REQUIRED WORK >> Look for the word "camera" in the entries and copy every line where it shows up.

^^^^^^^^

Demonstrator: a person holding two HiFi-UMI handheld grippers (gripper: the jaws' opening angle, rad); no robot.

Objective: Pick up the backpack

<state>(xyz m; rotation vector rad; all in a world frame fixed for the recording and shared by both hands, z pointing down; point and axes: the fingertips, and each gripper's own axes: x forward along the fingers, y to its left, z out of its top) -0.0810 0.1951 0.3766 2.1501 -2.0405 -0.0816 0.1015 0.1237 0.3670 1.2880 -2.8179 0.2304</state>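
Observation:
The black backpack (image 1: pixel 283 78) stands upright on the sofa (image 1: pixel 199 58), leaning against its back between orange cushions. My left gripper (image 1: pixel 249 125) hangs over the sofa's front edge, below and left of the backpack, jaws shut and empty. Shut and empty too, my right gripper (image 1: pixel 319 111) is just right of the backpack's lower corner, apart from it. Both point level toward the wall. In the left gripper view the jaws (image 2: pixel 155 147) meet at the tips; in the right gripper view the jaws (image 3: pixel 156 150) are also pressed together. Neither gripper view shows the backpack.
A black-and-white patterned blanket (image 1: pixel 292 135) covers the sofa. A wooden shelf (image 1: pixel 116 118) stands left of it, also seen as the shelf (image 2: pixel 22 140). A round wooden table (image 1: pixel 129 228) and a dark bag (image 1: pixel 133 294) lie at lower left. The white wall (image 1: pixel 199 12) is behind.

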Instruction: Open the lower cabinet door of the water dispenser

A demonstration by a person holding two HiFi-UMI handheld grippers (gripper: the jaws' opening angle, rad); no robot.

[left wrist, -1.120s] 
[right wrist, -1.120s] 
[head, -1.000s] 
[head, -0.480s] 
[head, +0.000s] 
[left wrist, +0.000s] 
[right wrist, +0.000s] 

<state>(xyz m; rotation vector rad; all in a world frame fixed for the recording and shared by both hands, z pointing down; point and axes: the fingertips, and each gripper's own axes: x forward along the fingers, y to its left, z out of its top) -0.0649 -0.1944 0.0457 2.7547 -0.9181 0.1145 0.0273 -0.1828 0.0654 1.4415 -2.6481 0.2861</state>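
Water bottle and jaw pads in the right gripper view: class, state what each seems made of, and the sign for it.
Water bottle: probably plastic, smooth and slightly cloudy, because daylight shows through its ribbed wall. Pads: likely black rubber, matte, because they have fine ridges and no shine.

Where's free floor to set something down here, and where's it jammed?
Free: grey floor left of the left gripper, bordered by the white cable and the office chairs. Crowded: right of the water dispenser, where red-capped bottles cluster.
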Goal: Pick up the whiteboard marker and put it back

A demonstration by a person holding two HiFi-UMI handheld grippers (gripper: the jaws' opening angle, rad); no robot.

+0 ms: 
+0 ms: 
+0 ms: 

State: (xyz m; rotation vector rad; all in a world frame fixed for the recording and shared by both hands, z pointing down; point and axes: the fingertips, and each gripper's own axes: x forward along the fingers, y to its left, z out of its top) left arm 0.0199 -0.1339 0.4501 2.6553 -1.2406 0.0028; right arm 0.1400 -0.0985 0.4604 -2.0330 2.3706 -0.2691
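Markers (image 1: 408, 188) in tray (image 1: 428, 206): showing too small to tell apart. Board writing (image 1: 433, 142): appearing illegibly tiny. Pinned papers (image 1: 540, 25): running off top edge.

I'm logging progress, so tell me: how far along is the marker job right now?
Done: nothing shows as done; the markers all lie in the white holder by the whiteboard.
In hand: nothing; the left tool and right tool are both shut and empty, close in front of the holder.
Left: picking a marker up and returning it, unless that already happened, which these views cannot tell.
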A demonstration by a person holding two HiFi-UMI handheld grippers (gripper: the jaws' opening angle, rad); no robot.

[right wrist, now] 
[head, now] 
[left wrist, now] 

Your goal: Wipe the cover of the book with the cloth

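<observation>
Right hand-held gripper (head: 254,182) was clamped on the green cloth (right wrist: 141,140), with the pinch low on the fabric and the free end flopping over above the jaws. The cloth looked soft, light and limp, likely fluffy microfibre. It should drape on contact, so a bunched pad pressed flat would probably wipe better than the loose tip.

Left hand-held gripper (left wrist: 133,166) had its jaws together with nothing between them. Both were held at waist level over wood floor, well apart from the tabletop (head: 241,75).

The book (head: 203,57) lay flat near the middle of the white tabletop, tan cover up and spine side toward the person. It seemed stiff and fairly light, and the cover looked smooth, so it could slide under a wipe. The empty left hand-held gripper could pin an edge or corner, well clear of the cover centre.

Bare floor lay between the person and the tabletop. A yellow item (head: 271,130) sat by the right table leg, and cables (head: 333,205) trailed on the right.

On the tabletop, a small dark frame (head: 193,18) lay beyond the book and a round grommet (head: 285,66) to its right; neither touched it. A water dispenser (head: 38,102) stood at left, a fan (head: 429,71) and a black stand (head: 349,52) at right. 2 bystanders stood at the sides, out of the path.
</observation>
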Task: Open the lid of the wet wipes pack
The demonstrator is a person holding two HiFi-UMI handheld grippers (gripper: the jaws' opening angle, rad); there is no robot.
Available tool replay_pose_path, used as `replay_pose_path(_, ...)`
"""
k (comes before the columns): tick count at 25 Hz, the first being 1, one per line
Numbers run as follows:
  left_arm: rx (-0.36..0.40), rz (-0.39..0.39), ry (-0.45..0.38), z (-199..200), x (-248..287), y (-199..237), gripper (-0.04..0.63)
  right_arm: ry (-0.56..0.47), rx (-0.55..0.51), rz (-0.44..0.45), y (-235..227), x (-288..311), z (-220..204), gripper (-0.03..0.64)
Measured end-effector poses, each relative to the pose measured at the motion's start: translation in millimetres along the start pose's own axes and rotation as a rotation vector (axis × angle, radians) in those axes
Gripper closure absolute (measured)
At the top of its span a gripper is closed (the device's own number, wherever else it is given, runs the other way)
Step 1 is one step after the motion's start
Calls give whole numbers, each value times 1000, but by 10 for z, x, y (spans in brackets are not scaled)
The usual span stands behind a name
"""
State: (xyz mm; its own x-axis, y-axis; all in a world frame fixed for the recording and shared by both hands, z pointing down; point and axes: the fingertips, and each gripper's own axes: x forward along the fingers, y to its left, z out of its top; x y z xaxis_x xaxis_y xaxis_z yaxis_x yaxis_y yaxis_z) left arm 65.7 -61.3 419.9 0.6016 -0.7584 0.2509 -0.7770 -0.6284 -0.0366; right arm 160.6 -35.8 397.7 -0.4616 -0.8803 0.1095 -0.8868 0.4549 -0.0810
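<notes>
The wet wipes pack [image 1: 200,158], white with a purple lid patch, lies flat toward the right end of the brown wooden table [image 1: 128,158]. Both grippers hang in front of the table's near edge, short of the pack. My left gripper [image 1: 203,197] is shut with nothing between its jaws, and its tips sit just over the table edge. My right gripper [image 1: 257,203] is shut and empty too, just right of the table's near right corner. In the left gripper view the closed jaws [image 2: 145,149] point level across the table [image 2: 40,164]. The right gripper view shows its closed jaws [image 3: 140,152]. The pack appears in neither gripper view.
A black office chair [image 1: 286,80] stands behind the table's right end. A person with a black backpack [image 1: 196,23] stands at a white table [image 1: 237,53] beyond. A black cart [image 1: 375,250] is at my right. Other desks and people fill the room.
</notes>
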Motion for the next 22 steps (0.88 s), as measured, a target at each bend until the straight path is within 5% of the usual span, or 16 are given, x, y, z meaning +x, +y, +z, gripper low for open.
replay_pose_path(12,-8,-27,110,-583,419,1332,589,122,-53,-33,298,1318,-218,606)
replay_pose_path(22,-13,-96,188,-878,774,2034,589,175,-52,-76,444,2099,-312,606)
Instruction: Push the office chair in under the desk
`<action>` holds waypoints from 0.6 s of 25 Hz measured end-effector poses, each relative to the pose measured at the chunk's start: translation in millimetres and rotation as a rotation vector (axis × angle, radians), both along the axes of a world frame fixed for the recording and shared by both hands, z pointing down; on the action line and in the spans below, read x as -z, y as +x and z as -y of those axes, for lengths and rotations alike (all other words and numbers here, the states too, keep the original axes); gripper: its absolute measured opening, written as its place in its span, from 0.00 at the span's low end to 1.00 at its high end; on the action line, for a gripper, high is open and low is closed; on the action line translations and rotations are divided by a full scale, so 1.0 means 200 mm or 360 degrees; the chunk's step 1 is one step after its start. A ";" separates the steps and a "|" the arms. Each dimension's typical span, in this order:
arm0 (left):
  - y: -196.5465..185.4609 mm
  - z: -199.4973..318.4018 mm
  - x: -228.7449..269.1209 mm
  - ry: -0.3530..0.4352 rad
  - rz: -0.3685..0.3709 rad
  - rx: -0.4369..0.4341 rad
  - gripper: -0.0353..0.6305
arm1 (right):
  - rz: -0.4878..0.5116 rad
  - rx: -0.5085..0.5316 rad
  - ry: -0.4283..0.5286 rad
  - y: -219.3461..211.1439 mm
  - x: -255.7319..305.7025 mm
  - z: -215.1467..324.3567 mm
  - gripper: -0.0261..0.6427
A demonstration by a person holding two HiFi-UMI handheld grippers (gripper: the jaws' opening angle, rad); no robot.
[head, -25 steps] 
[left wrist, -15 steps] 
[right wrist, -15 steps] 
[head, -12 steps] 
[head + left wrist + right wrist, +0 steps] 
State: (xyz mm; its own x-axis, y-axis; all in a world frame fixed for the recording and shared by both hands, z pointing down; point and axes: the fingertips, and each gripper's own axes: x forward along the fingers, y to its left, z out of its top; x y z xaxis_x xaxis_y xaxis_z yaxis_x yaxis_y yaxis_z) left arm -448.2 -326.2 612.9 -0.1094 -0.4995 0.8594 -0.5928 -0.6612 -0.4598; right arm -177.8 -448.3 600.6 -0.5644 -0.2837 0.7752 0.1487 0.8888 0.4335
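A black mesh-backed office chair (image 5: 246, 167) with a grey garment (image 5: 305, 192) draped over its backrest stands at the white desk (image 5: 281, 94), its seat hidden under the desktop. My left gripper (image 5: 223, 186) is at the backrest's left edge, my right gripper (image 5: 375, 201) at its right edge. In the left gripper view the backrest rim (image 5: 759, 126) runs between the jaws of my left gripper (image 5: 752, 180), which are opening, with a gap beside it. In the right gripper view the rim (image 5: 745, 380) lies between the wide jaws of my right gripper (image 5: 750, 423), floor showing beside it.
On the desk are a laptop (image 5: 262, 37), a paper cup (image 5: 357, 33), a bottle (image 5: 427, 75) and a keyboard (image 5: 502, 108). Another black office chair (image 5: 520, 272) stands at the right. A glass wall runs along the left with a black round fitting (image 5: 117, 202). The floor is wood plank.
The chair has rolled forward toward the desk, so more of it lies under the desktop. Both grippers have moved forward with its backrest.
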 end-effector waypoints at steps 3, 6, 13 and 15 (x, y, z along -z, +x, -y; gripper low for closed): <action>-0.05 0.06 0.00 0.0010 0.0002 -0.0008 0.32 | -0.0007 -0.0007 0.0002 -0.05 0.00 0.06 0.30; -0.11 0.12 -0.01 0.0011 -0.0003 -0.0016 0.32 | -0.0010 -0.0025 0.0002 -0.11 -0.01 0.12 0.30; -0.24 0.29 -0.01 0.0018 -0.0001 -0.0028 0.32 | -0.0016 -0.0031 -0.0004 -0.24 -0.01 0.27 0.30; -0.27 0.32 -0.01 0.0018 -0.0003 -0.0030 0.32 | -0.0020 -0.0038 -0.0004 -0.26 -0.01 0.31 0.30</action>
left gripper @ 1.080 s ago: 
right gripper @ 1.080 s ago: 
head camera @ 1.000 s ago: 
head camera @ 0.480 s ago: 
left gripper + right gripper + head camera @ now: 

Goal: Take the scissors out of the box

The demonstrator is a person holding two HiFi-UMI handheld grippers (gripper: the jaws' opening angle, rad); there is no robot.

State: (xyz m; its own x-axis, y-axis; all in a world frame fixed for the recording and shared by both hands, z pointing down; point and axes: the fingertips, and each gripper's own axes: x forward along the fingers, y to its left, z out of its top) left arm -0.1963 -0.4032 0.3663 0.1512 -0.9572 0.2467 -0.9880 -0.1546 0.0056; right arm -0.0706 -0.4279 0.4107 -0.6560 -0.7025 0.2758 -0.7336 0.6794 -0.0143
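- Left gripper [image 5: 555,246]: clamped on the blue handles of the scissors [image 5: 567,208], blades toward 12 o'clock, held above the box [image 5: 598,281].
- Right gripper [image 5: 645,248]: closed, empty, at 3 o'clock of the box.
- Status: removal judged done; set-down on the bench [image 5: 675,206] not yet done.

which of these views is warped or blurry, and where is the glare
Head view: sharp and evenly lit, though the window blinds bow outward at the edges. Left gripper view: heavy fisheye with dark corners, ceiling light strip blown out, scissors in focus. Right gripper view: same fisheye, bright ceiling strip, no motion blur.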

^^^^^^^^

REPLY >>
head camera @ 1.000 s ago: 
head camera @ 0.480 s ago: 
left gripper + right gripper + head camera @ now: 

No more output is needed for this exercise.